Разговор со Штольцем не прошел для Эльзы бесследно, к вечеру разболелась голова, поднялась температура. Вызванный из дома профессор назначил ей уколы, запретил подниматься с постели и принимать посетителей. Ночью головные боли не прекращались, не помогали медикаменты, эффективные в таких случаях, не помогало снотворное. Утром об этом доложили Штольцу Он приказал своему секретарю разыскать Гардекопфа, чтобы тот постоянно находился в госпитале. Он сожалел, что навестил Эльзу, понимая, что воспоминания разволновали Миллер: по словам профессора, это вызвало осложнение болезни.

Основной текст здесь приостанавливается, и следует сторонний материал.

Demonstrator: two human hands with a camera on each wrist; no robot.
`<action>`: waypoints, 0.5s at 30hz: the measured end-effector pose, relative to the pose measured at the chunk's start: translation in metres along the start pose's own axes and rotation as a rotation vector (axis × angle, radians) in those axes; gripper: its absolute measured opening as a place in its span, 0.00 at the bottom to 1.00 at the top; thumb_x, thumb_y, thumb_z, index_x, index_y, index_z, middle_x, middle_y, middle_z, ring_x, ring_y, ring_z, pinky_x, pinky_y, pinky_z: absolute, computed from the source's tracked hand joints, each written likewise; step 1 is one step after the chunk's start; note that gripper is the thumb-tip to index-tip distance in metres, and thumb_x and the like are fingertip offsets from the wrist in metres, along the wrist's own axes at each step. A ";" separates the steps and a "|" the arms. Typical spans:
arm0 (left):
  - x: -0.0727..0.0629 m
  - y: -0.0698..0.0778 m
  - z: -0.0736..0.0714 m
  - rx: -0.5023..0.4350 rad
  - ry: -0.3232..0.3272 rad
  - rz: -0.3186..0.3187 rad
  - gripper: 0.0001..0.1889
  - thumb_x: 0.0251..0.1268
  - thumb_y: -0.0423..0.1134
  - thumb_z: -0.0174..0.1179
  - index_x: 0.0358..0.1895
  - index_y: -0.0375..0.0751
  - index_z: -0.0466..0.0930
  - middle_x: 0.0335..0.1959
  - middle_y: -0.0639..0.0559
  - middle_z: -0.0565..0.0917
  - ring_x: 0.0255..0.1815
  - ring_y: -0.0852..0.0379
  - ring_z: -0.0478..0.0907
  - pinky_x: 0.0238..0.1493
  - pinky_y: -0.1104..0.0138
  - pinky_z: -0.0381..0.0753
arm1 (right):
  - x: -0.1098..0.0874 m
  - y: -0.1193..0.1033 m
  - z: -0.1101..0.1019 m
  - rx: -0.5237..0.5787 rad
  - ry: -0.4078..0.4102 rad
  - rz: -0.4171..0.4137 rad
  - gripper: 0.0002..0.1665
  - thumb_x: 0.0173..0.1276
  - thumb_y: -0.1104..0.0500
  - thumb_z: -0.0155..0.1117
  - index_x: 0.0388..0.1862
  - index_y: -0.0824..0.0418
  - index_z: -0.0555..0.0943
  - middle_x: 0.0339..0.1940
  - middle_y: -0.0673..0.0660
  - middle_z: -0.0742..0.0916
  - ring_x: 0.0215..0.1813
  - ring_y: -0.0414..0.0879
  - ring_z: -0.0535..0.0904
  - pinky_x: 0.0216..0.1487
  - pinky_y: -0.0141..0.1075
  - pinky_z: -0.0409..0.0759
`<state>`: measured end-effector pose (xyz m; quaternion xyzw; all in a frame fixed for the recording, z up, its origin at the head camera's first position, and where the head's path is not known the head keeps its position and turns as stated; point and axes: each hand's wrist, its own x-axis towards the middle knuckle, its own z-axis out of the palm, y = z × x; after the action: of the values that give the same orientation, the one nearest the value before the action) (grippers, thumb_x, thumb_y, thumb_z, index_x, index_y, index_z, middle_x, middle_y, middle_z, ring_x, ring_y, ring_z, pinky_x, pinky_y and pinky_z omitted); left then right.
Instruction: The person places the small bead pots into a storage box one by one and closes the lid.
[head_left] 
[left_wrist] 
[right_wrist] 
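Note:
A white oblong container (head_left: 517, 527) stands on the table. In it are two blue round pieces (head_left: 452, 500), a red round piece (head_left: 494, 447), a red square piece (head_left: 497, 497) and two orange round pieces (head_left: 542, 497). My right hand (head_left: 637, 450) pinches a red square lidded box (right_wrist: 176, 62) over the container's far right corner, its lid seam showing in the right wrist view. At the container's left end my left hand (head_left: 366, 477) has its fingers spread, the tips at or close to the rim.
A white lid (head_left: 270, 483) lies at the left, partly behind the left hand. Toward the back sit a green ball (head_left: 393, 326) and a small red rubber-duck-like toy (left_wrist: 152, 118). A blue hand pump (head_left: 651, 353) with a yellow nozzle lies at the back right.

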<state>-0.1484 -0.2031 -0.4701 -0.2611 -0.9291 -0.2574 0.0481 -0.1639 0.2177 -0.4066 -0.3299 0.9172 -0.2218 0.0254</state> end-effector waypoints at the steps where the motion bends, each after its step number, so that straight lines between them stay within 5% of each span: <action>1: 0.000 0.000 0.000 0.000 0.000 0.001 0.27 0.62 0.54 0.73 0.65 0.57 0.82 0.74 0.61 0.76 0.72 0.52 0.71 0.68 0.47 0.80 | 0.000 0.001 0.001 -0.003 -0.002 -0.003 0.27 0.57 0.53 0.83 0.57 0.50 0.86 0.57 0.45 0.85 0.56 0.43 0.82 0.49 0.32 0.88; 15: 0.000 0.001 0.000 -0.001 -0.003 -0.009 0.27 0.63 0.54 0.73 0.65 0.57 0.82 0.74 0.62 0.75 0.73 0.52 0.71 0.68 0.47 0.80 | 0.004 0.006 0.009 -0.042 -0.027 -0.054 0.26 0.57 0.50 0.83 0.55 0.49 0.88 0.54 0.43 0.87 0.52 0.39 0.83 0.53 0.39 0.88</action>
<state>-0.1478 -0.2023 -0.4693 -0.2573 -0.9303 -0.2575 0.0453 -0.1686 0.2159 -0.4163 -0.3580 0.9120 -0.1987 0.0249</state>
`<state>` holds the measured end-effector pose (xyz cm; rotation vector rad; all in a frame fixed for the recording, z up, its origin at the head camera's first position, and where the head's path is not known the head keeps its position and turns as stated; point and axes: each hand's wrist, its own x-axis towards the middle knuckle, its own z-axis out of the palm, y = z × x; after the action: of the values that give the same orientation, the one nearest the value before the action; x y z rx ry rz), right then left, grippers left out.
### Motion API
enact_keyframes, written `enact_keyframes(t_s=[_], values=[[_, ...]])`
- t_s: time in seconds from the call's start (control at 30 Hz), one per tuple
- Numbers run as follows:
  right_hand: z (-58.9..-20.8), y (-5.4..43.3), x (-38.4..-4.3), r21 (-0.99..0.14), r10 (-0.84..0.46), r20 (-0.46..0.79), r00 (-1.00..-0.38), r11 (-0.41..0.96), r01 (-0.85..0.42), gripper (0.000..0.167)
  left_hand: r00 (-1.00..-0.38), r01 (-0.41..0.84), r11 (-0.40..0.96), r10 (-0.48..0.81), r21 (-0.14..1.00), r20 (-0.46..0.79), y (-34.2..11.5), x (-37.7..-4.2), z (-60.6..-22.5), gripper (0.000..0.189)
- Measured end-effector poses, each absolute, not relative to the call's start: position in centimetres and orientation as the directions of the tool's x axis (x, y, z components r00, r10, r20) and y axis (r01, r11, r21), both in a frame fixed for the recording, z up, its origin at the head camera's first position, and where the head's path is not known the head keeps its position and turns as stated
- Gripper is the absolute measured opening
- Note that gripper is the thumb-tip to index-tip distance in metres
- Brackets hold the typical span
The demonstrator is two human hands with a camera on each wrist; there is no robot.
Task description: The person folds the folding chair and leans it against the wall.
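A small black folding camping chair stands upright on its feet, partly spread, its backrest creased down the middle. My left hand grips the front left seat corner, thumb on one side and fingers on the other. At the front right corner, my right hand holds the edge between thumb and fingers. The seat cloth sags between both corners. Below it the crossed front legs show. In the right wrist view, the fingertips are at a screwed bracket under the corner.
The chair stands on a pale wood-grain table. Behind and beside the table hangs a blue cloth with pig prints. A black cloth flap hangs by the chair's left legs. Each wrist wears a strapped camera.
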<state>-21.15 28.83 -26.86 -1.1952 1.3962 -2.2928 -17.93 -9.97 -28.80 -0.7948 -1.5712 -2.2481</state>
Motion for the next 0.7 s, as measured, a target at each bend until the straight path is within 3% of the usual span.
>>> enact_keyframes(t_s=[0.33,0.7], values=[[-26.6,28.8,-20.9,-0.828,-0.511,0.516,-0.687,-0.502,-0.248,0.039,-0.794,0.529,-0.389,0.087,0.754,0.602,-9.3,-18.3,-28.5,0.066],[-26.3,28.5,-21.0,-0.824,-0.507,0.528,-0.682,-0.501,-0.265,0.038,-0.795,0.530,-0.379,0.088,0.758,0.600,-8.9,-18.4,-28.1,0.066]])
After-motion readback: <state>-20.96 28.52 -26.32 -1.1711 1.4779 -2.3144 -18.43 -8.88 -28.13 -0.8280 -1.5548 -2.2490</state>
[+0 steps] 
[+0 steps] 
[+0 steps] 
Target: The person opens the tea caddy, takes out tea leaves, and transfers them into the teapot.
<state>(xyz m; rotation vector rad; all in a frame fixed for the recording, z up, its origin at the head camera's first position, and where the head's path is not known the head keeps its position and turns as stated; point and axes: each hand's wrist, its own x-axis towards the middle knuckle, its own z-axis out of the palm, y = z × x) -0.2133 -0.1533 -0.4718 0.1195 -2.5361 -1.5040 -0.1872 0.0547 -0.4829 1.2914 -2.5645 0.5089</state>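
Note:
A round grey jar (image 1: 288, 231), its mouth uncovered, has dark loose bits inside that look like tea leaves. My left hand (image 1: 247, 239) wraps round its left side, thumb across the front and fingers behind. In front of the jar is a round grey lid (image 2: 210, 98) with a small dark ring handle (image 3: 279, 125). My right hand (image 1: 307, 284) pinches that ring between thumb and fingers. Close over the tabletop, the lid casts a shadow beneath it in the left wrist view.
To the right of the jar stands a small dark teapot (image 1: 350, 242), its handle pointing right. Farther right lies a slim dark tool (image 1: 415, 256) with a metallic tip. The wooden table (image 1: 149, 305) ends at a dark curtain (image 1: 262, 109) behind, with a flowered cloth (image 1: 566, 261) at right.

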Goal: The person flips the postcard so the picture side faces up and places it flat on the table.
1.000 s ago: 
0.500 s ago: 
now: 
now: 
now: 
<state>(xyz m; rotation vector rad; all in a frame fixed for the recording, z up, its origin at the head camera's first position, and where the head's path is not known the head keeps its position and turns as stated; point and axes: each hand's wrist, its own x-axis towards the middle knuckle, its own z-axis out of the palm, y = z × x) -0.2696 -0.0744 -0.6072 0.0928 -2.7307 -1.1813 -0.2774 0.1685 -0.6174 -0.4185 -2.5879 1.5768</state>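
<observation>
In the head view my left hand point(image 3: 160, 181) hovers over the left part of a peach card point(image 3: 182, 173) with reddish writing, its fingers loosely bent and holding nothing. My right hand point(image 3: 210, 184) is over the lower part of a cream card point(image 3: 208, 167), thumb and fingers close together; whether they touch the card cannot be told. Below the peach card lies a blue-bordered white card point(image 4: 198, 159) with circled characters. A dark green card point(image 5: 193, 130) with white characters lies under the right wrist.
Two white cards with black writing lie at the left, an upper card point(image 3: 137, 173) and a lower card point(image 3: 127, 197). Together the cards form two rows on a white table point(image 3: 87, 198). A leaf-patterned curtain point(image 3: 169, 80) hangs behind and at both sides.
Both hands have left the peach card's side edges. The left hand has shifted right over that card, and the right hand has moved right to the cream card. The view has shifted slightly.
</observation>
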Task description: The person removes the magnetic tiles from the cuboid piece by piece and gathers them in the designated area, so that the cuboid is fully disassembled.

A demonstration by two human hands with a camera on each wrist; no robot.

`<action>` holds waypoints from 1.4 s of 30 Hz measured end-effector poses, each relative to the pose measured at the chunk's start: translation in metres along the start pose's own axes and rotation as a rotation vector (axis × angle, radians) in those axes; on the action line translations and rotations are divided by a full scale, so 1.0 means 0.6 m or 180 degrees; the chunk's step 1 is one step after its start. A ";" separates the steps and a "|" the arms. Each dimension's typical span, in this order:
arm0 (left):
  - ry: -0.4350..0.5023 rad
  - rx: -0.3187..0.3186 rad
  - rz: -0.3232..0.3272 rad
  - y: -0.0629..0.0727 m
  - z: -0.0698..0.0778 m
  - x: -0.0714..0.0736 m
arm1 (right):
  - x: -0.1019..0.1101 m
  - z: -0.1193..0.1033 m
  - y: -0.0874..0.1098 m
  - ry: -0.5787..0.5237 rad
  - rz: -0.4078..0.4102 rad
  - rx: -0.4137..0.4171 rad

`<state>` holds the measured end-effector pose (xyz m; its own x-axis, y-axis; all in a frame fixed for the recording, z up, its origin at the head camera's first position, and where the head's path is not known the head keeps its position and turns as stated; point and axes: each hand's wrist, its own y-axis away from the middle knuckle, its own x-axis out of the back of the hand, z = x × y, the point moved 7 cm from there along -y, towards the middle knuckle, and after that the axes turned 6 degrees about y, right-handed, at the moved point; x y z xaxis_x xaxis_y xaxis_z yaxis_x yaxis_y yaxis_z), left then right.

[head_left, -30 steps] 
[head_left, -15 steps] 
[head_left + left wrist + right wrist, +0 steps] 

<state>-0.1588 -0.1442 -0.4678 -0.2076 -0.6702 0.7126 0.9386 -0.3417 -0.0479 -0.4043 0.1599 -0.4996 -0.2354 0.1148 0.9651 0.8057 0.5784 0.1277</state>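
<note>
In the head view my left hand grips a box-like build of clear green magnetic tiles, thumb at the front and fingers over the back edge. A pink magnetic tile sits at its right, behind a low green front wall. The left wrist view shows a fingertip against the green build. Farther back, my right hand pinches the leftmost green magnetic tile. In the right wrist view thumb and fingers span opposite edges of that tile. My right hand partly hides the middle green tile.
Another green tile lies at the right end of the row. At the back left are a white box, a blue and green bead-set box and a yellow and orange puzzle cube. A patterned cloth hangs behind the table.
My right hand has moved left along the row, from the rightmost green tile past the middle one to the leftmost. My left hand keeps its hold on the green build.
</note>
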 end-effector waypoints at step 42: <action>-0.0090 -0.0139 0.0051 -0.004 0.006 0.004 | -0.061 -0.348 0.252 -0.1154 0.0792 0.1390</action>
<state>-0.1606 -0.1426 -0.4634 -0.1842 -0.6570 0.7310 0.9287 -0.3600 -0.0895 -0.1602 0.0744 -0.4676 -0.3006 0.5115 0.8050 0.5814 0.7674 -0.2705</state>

После того как секретарь доложил, что Гардекопф уже в госпитале, Штольц вызвал своего заместителя:
— Вы знаете, что Миллер стало хуже?
— Да. Я говорил с профессором. Он считает, что головные боли пройдут, но нужно временно отказаться от посетителей.
— Как вы относитесь ко всей этой истории?
— Так же, как и вы, господин штандартенфюрер. Миллер сделала все возможное. Начальник СД был большим авторитетом для оберста, чем женщина.
— Но почему Гейнц не послушал Миллер?
— Он не любил ее, а может, любил и ненавидел одновременно. Это помешало ему согласиться с Эльзой. К тому же, он знал, что лесная дорога патрулируется солдатами мотопехотной дивизии. Гейнц мог бояться не партизан, а подпольщиков, которые на объездной дороге могли заложить мину или устроить засаду. Лично я считаю, что абвер в лице Миллер сделал все для безопасности оберста генерального штаба. В служебной записке я все изложил. Кроме того, ходатайствую о награждении Эльзы Миллер.
— Не слишком ли быстро мы повышаем ее в звании и не слишком ли много она получает наград?
— Вы сами говорили, господин штандартенфюрер, что для службы, на которую была направлена Миллер в Россию, было бы неплохо иметь чин майора.
— Да, это так, но воинские звания присваиваются через определенный промежуток времени, если данный офицер достоин этого, а не тогда, когда нам захочется повысить его в звании. Вместо ходатайства приложите представление на крупную денежную премию. Деньги ей пригодятся. Я хочу, как только выздоровеет, направить ее с Гардекопфом на один швейцарский курорт, пусть восстановит здоровье.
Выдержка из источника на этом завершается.